* _AIM OF THE EXERCISE_:
This task calls for copying each line below that contains "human".
+++ RECORD EXCERPTS +++
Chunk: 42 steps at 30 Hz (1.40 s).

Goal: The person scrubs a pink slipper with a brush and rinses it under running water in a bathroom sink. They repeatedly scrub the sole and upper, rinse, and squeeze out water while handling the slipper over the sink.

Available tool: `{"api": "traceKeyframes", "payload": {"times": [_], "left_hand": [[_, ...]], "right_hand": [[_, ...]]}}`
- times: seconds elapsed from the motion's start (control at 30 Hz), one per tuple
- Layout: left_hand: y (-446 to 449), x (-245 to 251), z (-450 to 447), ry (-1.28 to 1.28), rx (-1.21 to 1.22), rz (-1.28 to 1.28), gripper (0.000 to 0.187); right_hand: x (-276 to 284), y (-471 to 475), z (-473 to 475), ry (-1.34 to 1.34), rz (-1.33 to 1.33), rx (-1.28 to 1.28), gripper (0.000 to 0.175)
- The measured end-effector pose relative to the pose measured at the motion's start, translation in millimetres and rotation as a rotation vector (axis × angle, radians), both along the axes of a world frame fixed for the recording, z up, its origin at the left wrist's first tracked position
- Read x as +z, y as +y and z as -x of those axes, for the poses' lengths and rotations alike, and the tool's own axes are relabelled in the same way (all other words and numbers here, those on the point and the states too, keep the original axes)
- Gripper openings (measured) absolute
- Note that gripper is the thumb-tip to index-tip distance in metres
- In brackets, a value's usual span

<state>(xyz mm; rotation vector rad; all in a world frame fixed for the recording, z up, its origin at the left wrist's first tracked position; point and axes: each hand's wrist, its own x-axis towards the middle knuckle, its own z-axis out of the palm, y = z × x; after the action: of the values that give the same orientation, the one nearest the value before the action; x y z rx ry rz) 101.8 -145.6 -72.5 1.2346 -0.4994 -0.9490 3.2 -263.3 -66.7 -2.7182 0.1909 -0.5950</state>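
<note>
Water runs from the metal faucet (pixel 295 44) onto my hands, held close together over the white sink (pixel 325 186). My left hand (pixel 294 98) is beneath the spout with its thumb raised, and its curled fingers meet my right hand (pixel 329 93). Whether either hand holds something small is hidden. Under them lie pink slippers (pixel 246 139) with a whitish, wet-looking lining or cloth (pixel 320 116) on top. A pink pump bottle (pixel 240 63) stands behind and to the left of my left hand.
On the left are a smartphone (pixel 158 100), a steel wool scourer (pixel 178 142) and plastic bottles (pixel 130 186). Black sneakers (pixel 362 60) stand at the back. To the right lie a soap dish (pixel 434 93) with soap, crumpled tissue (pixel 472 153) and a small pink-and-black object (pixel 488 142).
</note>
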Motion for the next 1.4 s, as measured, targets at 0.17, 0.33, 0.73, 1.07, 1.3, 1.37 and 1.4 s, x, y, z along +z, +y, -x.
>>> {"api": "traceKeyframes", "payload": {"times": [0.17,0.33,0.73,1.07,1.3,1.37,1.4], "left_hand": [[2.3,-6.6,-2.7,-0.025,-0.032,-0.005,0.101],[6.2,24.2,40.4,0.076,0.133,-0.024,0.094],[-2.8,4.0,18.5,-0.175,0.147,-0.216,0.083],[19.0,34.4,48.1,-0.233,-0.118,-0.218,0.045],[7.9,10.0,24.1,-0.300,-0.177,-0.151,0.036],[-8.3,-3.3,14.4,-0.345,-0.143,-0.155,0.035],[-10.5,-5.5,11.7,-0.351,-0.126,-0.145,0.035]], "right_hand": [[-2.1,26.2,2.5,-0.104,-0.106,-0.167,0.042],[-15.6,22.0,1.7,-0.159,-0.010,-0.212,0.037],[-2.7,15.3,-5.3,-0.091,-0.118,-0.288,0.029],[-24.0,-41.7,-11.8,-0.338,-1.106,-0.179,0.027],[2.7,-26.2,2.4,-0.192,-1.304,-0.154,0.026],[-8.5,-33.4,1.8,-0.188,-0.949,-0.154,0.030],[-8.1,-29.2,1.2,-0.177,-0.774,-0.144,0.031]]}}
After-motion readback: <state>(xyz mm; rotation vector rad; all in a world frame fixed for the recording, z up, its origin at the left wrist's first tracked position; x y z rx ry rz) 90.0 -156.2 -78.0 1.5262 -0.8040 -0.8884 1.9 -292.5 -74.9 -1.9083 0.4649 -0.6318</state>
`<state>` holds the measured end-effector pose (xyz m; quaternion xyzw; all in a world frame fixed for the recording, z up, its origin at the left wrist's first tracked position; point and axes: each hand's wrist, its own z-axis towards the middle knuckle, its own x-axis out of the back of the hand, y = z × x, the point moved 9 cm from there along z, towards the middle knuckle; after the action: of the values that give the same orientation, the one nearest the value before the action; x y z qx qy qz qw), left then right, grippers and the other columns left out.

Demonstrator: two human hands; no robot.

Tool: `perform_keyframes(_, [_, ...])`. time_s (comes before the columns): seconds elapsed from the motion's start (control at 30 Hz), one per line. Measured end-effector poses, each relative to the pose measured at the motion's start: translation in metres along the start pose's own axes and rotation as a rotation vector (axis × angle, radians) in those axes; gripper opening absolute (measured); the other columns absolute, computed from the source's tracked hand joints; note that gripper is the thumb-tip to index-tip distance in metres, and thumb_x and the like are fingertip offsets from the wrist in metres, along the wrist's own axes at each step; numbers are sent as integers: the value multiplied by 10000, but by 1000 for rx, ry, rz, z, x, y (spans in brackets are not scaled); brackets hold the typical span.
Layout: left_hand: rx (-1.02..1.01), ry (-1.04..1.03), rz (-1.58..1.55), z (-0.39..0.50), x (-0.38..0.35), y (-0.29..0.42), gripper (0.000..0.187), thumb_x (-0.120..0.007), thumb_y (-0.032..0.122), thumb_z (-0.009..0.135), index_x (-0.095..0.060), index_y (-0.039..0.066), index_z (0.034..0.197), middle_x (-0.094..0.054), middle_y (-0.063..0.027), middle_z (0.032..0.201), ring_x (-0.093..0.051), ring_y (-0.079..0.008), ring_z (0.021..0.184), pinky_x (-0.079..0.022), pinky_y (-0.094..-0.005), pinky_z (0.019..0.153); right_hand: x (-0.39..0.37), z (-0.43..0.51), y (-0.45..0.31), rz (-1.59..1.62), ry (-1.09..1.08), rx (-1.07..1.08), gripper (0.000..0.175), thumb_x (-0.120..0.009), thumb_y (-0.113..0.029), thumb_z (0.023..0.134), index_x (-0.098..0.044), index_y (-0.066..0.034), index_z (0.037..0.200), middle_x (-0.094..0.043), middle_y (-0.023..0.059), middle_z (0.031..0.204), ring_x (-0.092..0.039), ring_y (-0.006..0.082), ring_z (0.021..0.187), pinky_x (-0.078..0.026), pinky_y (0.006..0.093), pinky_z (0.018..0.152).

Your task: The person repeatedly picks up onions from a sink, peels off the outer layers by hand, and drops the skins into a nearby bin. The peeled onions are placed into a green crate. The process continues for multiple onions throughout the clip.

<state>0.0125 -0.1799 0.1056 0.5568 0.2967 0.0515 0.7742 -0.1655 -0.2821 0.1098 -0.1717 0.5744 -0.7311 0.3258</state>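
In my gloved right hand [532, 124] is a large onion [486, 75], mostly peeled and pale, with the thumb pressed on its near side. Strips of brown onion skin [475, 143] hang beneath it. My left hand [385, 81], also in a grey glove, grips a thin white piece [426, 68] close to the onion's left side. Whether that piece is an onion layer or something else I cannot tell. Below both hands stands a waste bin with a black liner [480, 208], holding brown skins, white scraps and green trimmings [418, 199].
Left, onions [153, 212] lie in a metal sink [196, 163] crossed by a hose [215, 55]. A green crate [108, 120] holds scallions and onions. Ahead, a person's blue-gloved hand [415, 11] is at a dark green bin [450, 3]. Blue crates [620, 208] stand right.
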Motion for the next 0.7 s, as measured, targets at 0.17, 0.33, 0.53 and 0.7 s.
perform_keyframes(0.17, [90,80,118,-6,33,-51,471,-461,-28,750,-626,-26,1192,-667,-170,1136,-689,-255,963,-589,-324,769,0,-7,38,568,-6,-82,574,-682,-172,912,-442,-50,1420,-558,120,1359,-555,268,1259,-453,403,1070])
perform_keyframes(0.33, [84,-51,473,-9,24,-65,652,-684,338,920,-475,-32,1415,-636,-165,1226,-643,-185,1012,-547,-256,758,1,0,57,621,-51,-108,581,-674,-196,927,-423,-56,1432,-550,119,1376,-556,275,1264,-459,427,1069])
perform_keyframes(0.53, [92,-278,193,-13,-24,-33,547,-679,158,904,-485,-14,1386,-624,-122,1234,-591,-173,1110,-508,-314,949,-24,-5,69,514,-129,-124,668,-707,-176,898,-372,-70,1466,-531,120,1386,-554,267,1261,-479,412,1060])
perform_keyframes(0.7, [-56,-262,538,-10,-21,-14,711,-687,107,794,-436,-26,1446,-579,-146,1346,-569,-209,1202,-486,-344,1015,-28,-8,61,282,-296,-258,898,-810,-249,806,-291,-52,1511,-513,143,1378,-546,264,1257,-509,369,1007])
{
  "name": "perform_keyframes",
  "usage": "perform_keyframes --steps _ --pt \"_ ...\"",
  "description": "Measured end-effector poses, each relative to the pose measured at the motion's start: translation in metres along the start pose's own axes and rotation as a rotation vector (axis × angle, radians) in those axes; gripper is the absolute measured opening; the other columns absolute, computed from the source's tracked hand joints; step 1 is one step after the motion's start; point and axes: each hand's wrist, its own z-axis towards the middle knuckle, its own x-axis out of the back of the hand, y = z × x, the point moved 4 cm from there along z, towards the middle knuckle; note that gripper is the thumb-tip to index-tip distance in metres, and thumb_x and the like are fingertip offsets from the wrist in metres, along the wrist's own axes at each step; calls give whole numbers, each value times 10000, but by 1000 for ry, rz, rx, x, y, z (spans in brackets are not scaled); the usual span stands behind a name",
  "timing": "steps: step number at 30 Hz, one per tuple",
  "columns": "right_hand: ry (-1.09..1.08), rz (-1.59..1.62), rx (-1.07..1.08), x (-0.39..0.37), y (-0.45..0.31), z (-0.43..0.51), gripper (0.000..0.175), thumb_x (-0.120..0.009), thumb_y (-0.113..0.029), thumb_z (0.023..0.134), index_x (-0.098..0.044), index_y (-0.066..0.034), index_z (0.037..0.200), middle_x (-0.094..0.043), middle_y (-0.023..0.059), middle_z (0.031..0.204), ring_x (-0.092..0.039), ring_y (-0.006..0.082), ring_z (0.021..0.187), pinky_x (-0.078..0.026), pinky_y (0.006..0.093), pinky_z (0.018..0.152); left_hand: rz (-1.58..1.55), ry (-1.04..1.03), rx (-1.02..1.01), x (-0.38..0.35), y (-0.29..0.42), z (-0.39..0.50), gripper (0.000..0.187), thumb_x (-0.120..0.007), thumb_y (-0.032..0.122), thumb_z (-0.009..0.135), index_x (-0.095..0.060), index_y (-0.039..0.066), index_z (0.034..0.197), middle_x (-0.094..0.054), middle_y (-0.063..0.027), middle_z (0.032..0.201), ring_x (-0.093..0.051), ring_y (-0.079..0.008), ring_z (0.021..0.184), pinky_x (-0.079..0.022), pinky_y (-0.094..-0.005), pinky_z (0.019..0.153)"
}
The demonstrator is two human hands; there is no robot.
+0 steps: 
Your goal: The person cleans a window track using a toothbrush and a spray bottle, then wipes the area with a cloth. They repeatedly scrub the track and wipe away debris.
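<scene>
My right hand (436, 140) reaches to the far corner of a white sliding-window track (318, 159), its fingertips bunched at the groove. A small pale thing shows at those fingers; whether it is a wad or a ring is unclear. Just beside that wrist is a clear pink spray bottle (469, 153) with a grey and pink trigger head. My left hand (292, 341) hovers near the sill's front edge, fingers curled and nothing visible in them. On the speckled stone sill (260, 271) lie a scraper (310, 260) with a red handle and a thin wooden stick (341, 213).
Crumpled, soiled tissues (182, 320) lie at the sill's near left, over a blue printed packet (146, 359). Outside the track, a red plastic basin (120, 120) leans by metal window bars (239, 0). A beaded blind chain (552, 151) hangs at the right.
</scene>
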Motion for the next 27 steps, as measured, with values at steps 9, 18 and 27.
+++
* _YOUR RESPONSE_:
Demonstrator: two human hands; no robot.
The demonstrator is two human hands; there is no robot.

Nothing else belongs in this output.